Layton, A. M., Eady, E. A., Whitehouse, H., Del Rosso, J. Q., Fedorowicz, Z., & van Zuuren, E. J. (2017). Oral spironolactone for acne vulgaris in adult females: a hybrid systematic review. American Journal of Clinical Dermatology, 18(2), 169–191. [DOI:10.1007/s40257-016-0245-x]
Spironolactone is predominantly utilized in clinical practice as a potassium-sparing diuretic, however it has been used off-label for acne since the 1980s.
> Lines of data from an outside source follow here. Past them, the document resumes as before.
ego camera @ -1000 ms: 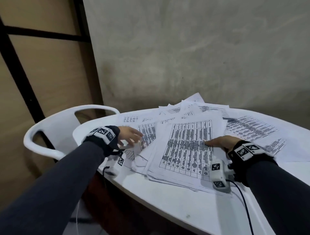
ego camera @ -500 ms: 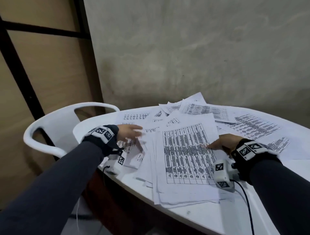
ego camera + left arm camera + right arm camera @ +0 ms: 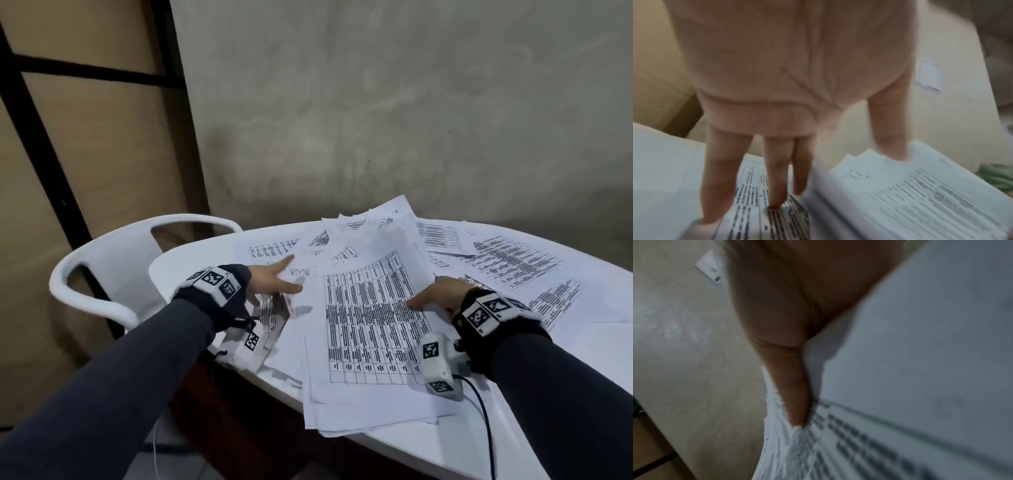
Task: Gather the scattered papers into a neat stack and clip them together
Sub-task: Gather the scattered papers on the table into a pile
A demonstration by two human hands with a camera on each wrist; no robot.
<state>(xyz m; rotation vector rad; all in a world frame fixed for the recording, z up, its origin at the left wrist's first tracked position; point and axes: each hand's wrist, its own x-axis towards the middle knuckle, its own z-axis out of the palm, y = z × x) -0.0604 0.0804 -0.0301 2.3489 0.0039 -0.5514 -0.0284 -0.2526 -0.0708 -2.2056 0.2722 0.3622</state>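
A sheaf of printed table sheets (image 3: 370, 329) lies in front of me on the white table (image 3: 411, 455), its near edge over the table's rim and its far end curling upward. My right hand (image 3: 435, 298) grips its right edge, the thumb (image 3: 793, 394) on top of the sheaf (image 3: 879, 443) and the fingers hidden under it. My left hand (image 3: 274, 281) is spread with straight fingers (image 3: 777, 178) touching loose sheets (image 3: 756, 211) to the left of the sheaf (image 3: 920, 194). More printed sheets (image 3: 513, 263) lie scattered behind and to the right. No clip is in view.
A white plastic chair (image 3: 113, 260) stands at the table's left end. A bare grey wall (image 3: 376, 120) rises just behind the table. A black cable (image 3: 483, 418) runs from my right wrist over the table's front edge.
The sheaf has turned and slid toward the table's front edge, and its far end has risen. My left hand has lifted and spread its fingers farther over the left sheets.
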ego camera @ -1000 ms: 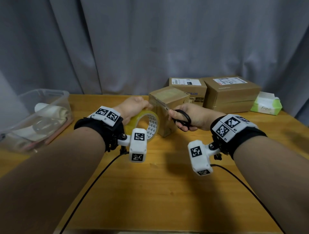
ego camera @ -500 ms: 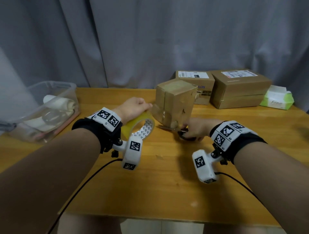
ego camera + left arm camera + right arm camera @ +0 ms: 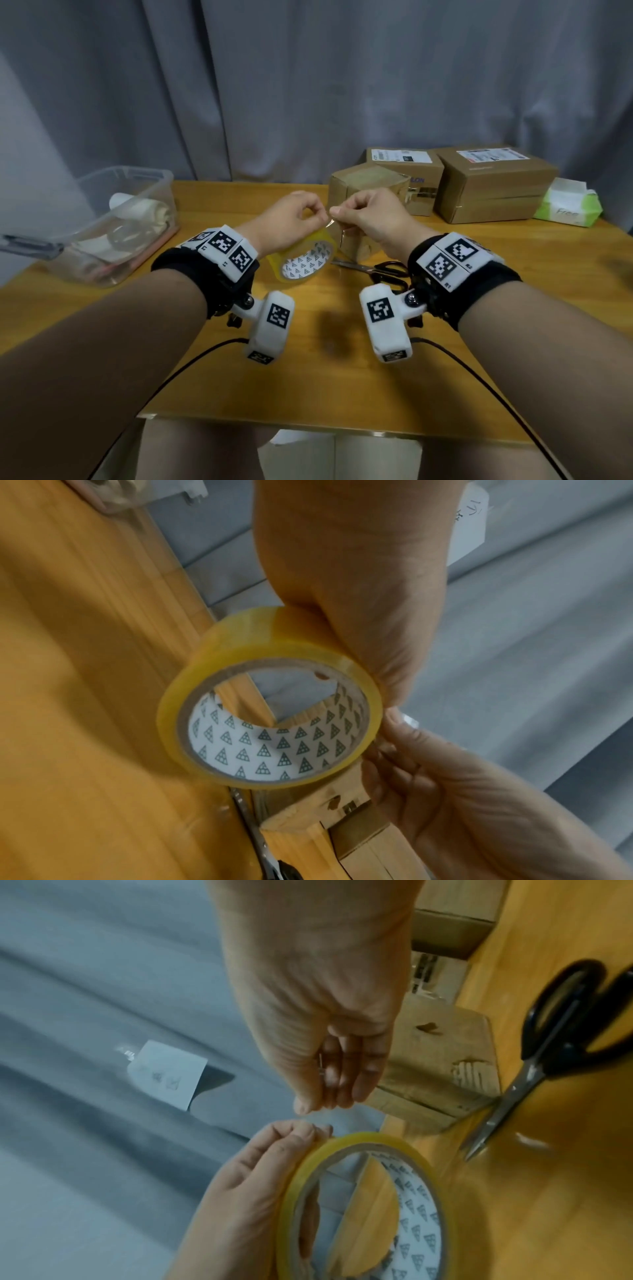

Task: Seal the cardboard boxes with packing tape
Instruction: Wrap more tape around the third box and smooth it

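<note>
- Yellow-tinted clear packing tape roll [image 3: 305,258] is gripped above the wooden table [image 3: 342,377] by the left hand [image 3: 284,222].
- Its loose end is pinched by the right hand [image 3: 370,216].
- Small brown cardboard box [image 3: 363,185] is partly hidden behind both hands.
- Black-handled steel scissors [image 3: 373,269] are laid alongside.

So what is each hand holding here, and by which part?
Left hand grips the tape roll by its outer rim; right hand pinches the tape's loose end by the roll.
</note>
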`<action>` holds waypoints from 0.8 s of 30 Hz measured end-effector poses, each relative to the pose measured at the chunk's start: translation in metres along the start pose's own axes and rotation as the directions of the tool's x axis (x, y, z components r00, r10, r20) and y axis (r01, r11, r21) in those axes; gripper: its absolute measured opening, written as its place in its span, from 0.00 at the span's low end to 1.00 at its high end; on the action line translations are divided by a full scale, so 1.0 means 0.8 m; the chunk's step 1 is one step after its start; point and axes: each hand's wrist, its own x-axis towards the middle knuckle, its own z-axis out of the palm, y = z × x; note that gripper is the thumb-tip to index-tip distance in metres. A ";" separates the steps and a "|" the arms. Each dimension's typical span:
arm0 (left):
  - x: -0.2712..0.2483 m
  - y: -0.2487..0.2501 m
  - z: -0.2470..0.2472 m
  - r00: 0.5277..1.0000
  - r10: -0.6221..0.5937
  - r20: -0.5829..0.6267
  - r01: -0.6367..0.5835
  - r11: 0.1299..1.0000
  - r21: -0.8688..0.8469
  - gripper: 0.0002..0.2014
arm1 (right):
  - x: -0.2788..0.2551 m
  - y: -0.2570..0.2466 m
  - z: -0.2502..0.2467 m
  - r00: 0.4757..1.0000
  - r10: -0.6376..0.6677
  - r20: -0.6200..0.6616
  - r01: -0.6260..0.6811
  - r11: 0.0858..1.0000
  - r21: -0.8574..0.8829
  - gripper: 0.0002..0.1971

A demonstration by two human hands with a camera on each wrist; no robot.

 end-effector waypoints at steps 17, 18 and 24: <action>0.013 0.007 0.000 0.990 -0.096 -0.105 0.108 0.988 0.111 0.10 | -0.001 -0.004 -0.005 0.978 -0.199 -0.068 0.186 0.968 -0.166 0.06; 0.013 0.009 -0.001 0.990 -0.084 -0.113 0.098 0.988 0.122 0.10 | 0.000 -0.003 -0.007 0.981 -0.187 -0.061 0.175 0.972 -0.158 0.06; 0.010 0.010 -0.001 0.993 -0.007 -0.122 0.035 0.973 0.230 0.11 | 0.000 0.004 -0.009 0.988 -0.128 -0.085 0.122 0.990 -0.073 0.10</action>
A reduction in sebum may be achieved by blocking dihydrotestosterone binding to the androgen receptor within sebocytes and inhibiting androgen-induced sebocyte proliferation [16, 17]. The systemic effects of spironolactone on adrenal synthesis of androgen precursors may also contribute to clinical efficacy, although at therapeutic doses this may be unlikely .
Successful long-term management of acne in adult women presents a considerable therapeutic challenge. As an anti-androgen and potential inhibitor of sebogenesis, spironolactone represents a possible alternative to oral isotretinoin and combined oral contraceptives (COCs), the only licensed anti-acne medications that significantly reduce sebum secretion, but which may be associated with serious adverse effects in some patients [20, 21].
Table 5: Summary of the modes of action in acne of spironolactone and anti-androgens used as comparators or concomitant medications within the RCTs -> Drug: Spironolactone. […] Main mechanism: AR antagonist/very weak partial agonist. Other relevant actions: Steroidogenesis inhibitora (specifically 17α-hydroxylase and 17,20-lyase), possibly only at supraphysiological doses in man. Data from over 50 articles reporting effects on serum androgens are equivocal. […]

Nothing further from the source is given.